To Sit A While – Tribute to Lorraine Hansberry by Alison Saar
To Sit A While is an installation created by Alison Saar in 2022 to honor Lorraine Hansberry, the author A Raisin In The Sun, the first play by a Black woman to be produced on Broadway in 1959. The title is from a line in the play that says – Never be afraid to sit a while and think – which is exactly what the artist does giving people in Times Square a chance to sit a while. This public art installation is making multiple stops before finding its way to Chicago, which is Lorraine Hansberry’s birthplace and the setting for A Raisin in the Sun, and I happened to catch it in Times Square as part of its journey.
To Sit A While features the figure of Hansberry surrounded by five chairs representing different aspects of her life and work. The installation by Alison Saar is an invitation to the public to sit with Hansberry and reflect on her legacy, and a powerful reminder of Hansberry’s contributions to literature and civil rights activism. The chairs in the work represent Hansberry’s work as a playwright, journalist, and civil rights activist for Black, female and Queer causes.
To Sit A While by Alison Saar
To Sit A While is a sculpture installation created by Alison Saar that features a life-size likeness of the renowned playwright Lorraine Hansberry. The sculpture is surrounded by five chairs, each representing different aspects of Hansberry’s life and work. The chairs are an invitation to the public to sit with Hansberry and think. The sculpture was unveiled on June 9, 2022, in Times Square by The Lilly Awards Foundation. It has since been displayed in various locations,.
Lorraine Hansberry was an American playwright, author, and activist. She is best known for her play “A Raisin in the Sun,” which was the first play written by a Black woman to be produced on Broadway. Hansberry’s work explored themes of race, class, and gender, and her writing was influential in the Civil Rights Movement. The Lorraine Hansberry Initiative was established to honor her legacy and promote her work. One of the ways in which the initiative does this is through the “To Sit A While” sculpture by Alison Saar. This sculpture features a life-size likeness of Hansberry surrounded by five bronze chairs representing aspects of her life and work.
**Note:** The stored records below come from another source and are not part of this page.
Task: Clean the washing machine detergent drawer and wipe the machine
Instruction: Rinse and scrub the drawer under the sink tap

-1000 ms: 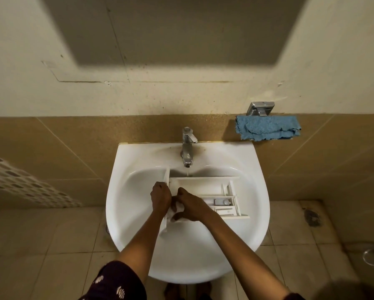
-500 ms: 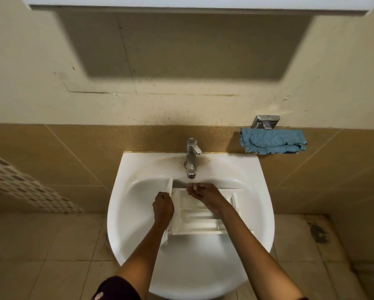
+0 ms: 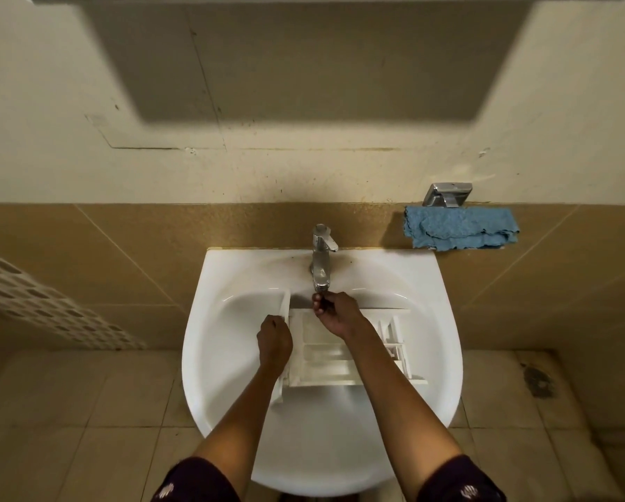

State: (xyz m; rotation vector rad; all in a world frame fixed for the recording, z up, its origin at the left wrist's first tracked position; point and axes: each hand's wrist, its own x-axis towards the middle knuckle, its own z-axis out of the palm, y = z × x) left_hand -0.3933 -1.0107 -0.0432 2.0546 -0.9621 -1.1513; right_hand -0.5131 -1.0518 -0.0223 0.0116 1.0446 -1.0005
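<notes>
Drawer [image 3: 325,371] and tap [image 3: 320,262] crowd the sink [image 3: 231,320]; left bowl lies free.

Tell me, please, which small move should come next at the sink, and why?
Probably move the right hand up to the faucet lever and open the water. The detergent drawer lies in the sink below the spout, the left hand grips its front panel, the right hand is curled at the spout tip, and no stream is visible.

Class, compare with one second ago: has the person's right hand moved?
Yes. The right hand went from beside the left hand, along the detergent drawer, to just under the tap.
</notes>
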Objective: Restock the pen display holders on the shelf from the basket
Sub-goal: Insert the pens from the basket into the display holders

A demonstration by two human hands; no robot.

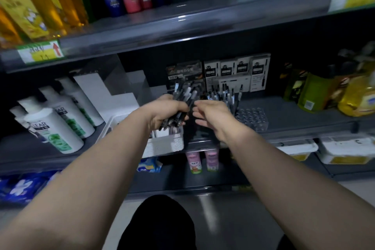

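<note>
My left hand [169,112] grips a bundle of black and clear pens [185,97] above the white basket [164,144] on the middle shelf. Close beside it on the right, my right hand [211,116] has loosely curled fingers at the bundle's edge, holding nothing that I can see. Behind the hands stand two pen display holders: a dark one [183,75] straight behind the bundle and a white one [235,73] with several pens [225,92] upright in it. A clear plastic holder with empty round holes [252,118] sits in front of the white display.
White shampoo bottles [56,122] stand left of the basket, with a white stepped stand [101,95] behind. Green and yellow bottles [328,91] fill the shelf's right side. The shelf above [182,24] overhangs the displays. Small pink bottles [202,160] and white boxes [345,150] sit on the lower shelf.
</note>
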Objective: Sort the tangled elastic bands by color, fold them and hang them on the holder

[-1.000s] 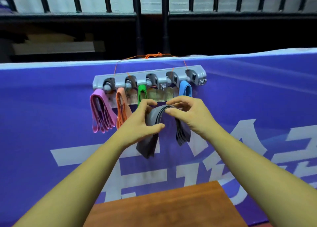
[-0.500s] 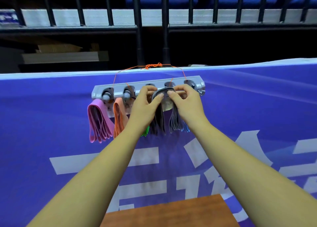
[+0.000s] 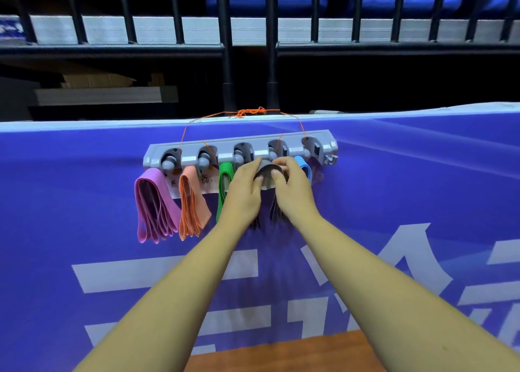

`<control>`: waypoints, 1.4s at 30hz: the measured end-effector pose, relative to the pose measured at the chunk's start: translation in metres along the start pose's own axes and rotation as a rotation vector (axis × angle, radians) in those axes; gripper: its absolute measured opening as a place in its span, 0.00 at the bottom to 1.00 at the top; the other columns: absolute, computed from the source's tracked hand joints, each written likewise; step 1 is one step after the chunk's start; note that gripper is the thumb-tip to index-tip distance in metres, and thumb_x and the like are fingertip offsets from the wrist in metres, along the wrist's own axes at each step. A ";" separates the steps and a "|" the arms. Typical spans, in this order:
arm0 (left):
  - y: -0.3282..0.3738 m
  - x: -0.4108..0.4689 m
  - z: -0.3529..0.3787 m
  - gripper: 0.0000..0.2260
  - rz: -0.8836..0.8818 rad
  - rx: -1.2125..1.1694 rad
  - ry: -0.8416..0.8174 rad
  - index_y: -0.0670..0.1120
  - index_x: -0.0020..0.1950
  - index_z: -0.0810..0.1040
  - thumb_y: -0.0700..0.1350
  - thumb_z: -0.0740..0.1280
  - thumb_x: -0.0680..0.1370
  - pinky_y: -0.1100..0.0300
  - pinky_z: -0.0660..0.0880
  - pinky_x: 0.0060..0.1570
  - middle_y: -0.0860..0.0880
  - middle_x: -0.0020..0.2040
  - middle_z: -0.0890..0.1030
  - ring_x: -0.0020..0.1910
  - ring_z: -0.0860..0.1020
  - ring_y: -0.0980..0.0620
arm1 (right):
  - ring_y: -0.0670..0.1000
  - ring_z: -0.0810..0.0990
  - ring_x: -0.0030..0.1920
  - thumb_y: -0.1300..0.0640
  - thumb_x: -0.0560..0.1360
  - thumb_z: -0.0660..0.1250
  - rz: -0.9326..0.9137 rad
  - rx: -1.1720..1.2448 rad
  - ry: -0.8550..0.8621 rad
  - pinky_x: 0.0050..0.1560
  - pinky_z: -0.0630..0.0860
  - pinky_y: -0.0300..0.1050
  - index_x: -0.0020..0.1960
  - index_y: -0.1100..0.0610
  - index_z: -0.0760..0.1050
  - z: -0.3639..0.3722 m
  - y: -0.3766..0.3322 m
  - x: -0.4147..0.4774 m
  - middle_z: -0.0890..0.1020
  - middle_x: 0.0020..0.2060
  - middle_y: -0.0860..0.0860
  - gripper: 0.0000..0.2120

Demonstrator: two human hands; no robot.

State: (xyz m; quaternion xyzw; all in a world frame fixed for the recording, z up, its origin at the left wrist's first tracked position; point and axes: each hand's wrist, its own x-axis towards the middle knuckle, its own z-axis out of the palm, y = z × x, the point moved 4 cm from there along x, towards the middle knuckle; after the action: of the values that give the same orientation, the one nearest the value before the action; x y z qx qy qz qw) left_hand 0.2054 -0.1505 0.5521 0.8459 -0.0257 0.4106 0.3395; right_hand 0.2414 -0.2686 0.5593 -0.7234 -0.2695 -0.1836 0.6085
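Observation:
A grey holder (image 3: 239,146) with several pegs hangs by orange string on a purple banner. Folded bands hang from it: pink (image 3: 153,205) at the far left, then orange (image 3: 192,202), green (image 3: 224,183) and blue (image 3: 305,169). Both hands pinch a folded bundle of dark grey bands (image 3: 266,170) just under the fourth peg, between green and blue. My left hand (image 3: 244,194) grips its left side and my right hand (image 3: 292,191) its right side. The bundle's lower ends hang down behind my wrists.
The purple banner (image 3: 394,202) with large white characters covers a barrier. Behind it run dark railings (image 3: 228,48) and blue seats. A brown wooden tabletop (image 3: 281,354) shows at the bottom edge.
Both hands have lifted the dark grey bundle from below the holder up to the fourth peg. My view has tilted so the holder sits lower in the frame.

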 end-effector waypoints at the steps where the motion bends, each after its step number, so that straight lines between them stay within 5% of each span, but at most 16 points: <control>1: -0.002 -0.001 0.001 0.21 0.010 0.010 -0.006 0.43 0.74 0.67 0.35 0.58 0.81 0.82 0.54 0.59 0.44 0.71 0.70 0.70 0.68 0.50 | 0.46 0.78 0.54 0.60 0.80 0.61 -0.006 -0.010 -0.012 0.55 0.74 0.41 0.59 0.53 0.74 -0.001 0.004 0.000 0.80 0.52 0.47 0.10; 7: -0.001 -0.004 -0.002 0.19 0.046 0.005 0.069 0.43 0.72 0.71 0.42 0.62 0.82 0.83 0.55 0.59 0.45 0.65 0.69 0.59 0.66 0.62 | 0.41 0.77 0.54 0.60 0.79 0.63 -0.036 -0.033 -0.069 0.55 0.73 0.34 0.62 0.52 0.75 -0.004 0.008 0.000 0.80 0.52 0.43 0.12; 12: 0.003 -0.002 -0.008 0.15 0.113 -0.047 0.150 0.45 0.66 0.76 0.37 0.62 0.80 0.63 0.70 0.62 0.48 0.60 0.79 0.60 0.75 0.53 | 0.40 0.78 0.52 0.56 0.80 0.63 -0.063 -0.002 -0.051 0.49 0.70 0.23 0.62 0.56 0.77 -0.003 0.008 0.001 0.81 0.53 0.45 0.12; 21: -0.003 -0.002 -0.015 0.13 0.054 -0.091 0.146 0.47 0.63 0.80 0.39 0.63 0.81 0.69 0.69 0.60 0.53 0.58 0.80 0.59 0.76 0.57 | 0.42 0.80 0.53 0.56 0.79 0.64 -0.044 0.066 0.042 0.57 0.75 0.35 0.58 0.54 0.81 0.001 0.002 0.004 0.83 0.51 0.45 0.10; 31: -0.006 -0.006 -0.009 0.10 -0.079 -0.163 0.198 0.47 0.59 0.81 0.43 0.65 0.80 0.63 0.76 0.56 0.54 0.55 0.83 0.53 0.80 0.60 | 0.44 0.80 0.52 0.58 0.79 0.63 0.004 0.054 0.096 0.54 0.76 0.35 0.56 0.55 0.80 0.004 0.006 0.001 0.83 0.50 0.46 0.09; 38: -0.002 -0.019 -0.013 0.19 -0.073 -0.127 -0.015 0.47 0.66 0.76 0.37 0.64 0.76 0.70 0.73 0.57 0.51 0.61 0.80 0.59 0.78 0.58 | 0.45 0.78 0.52 0.60 0.80 0.61 0.013 -0.067 0.022 0.53 0.73 0.36 0.59 0.55 0.77 0.000 -0.002 -0.011 0.82 0.49 0.46 0.11; 40: -0.001 -0.028 -0.022 0.16 -0.099 -0.095 -0.079 0.47 0.63 0.77 0.37 0.64 0.76 0.75 0.71 0.54 0.52 0.59 0.81 0.56 0.78 0.59 | 0.48 0.79 0.54 0.60 0.79 0.59 0.025 -0.130 0.009 0.56 0.75 0.42 0.59 0.54 0.77 -0.003 -0.003 -0.019 0.83 0.50 0.48 0.12; 42: -0.003 -0.035 -0.036 0.11 -0.126 -0.083 -0.123 0.50 0.57 0.79 0.39 0.65 0.77 0.67 0.74 0.57 0.53 0.54 0.82 0.53 0.79 0.58 | 0.48 0.78 0.53 0.59 0.79 0.59 0.029 -0.181 -0.009 0.56 0.74 0.42 0.62 0.55 0.76 -0.009 -0.006 -0.027 0.82 0.50 0.48 0.14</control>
State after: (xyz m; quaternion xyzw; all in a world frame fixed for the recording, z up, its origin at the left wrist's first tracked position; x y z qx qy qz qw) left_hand 0.1594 -0.1350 0.5409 0.8545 -0.0102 0.3345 0.3974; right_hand 0.2172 -0.2810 0.5494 -0.7803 -0.2439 -0.1950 0.5419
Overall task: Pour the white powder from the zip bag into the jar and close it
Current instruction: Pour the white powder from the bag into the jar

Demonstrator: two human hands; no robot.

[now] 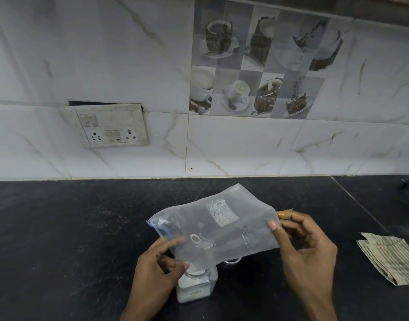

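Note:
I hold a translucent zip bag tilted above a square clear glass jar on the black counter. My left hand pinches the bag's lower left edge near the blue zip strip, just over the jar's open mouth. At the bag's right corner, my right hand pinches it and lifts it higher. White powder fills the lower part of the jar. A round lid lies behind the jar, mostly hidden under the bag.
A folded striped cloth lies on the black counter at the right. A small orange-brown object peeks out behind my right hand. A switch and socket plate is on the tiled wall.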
The life-size chairs that surround the sculpture are an essential part of the installation as they represent different aspects of Hansberry’s life and work, such as her activism, writing, and personal life. The chairs range from modernist chairs to office chairs, stools, ottomans, and even a bentwood chair, and each has an inscription of lines from Hansberry’s work on the seats.
As the Lorraine Hansberry Initiative describes –
“The Modernist Chair recalls the chair Lorraine sat on while writing her plays.
The Office Chair represents her career as a journalist writing for Freedom magazine.
The Stool stands for her contributions as a feminist and early LGBTQ activist.
The Ottoman evokes the one she sat on in Robert Kennedy’s living room while educating the politician on civil rights.
The Bentwood Chair recalls Lorraine’s childhood home and A Raisin in the Sun.”
To Sit A While Chair Inscriptions
The thoughtful inscriptions of lines from Hansberry’s work on the seats include the following –
“I think that the human race does command its own destiny and that this destiny can eventually embrace the stars.”
“Write, if you will, but write about the world as it is and as you think it ought to be – if there is to be a world.”
“There is always something left to love. And if you haven’t learned that, you ain’t learned nothing.”
“One cannot live with sighted eyes and feeling heart and not know and read of the miseries which affect the world.”
“Thought it be a thrilling and marvelous thing to be merely young and gifted in such times, it is doubly so – doubly dynamic – to be young, gifted and black.”
A Raisin in the Sun by Lorraine Hansberry on Broadway
I am privileged to have seen a revival of A Raisin in the Sun by Lorraine Hansberry on Broadway starring Denzel Washington in April 2014. It was a powerful performance in a powerful play that was performed not far from where this sculpture paying tribute to the playwright was exhibited in Times Square.
I am really happy to have caught this work in Times Square while it was on display for a week.